La trajectoire de la biomécanique du sein en tant que discipline offre des leçons sur la façon dont les domaines scientifiques naissent. Il y a vingt ans, il n'y avait essentiellement pas de recherche publiée sur la biomécanique du mouvement des seins pendant l'exercice. Aujourd'hui, le Research Group in Breast Health à Portsmouth a généré des millions de livres de financement collaboratif, publié extensivement dans des revues évaluées par les pairs, présenté lors de conférences nationales et internationales et attiré la couverture médiatique à la télévision, la radio et l'impression.

Wakefield-Scurr dirige maintenant une équipe de dix-huit personnes qui comprend des biomécantres, des physiologistes, des scientifiques des matériaux et des assistants de recherche. Le travail du groupe a inspiré des collaborations dans le monde entier et influencé le développement des produits chez pratiquement tous les grands fabricants dans les industries des vêtements de sport et de la lingerie. Ce qui a commencé comme la frustration d'une femme dans un cabinet médical est devenu une entreprise scientifique prospère avec des impacts tangibles sur des millions de vies.

L'avenir du domaine

En regardant vers l'avant, le groupe de recherche explore plusieurs frontières. Celles-ci incluent la biomécanique du mouvement des seins pendant la grossesse et l'allaitement, le développement de soutiens-gorge adaptatifs pour les femmes handicapées, l'impact de la chirurgie mammaire sur les besoins de mouvement et de soutien, et l'utilisation de la modélisation informatique pour prédire le mouvement des seins sans nécessiter de tests en personne.

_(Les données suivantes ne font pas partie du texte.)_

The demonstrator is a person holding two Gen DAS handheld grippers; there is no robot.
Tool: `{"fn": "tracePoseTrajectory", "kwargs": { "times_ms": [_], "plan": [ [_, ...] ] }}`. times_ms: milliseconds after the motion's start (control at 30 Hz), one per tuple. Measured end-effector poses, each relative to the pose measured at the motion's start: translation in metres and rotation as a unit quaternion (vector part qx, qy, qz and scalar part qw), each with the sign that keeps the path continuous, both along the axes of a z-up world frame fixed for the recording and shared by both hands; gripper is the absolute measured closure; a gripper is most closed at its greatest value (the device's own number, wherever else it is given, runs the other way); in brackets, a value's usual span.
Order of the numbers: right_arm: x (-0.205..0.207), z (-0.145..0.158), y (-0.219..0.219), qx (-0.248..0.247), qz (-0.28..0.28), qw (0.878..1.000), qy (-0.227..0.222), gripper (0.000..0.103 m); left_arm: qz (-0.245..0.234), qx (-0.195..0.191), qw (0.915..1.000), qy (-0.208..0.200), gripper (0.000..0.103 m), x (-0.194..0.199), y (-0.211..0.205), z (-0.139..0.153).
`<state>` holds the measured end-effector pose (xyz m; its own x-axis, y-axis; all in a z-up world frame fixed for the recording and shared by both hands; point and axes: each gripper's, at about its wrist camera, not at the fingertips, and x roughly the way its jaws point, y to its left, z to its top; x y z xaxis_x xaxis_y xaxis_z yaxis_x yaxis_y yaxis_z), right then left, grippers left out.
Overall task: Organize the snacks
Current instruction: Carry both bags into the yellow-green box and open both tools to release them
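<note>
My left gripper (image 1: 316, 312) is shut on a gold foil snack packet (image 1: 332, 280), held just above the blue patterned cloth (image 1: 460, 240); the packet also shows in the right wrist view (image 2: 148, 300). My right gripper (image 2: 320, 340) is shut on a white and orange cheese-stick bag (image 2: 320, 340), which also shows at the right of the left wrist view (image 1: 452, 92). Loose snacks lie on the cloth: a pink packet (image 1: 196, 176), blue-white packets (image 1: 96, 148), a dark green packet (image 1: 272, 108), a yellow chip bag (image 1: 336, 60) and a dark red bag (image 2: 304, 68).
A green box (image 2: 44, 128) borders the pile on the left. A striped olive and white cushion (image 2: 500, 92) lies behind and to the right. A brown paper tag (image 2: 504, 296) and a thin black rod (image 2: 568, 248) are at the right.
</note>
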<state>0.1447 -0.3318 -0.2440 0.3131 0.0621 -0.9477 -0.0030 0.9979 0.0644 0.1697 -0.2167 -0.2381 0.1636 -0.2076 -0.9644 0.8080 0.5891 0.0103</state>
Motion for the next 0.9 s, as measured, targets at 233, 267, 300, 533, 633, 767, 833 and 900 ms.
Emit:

Chacune de ces directions aborde une population dont les besoins ont été mal servis par la communauté scientifique et l'industrie de l'habillement. Le modèle est cohérent avec les origines du domaine : identifier un problème qui affecte un nombre énorme de personnes, découvrir qu'il n'existe pratiquement aucune preuve scientifique pour l'aborder, puis construire l'infrastructure de recherche pour combler l'écart.

La biomécanique du sein peut avoir un nom inhabituel, mais son impact est entièrement courant. Elle se dresse comme un exemple convaincant de la façon dont l'expérience personnelle, la rigueur scientifique et l'esprit entrepreneurial peuvent se combiner pour créer un domaine entièrement nouveau de la connaissance humaine, qui améliore la vie quotidienne de millions de femmes dans le monde.

Cet article est basé sur les rapports du MIT Technology Review. Lisez l'article original.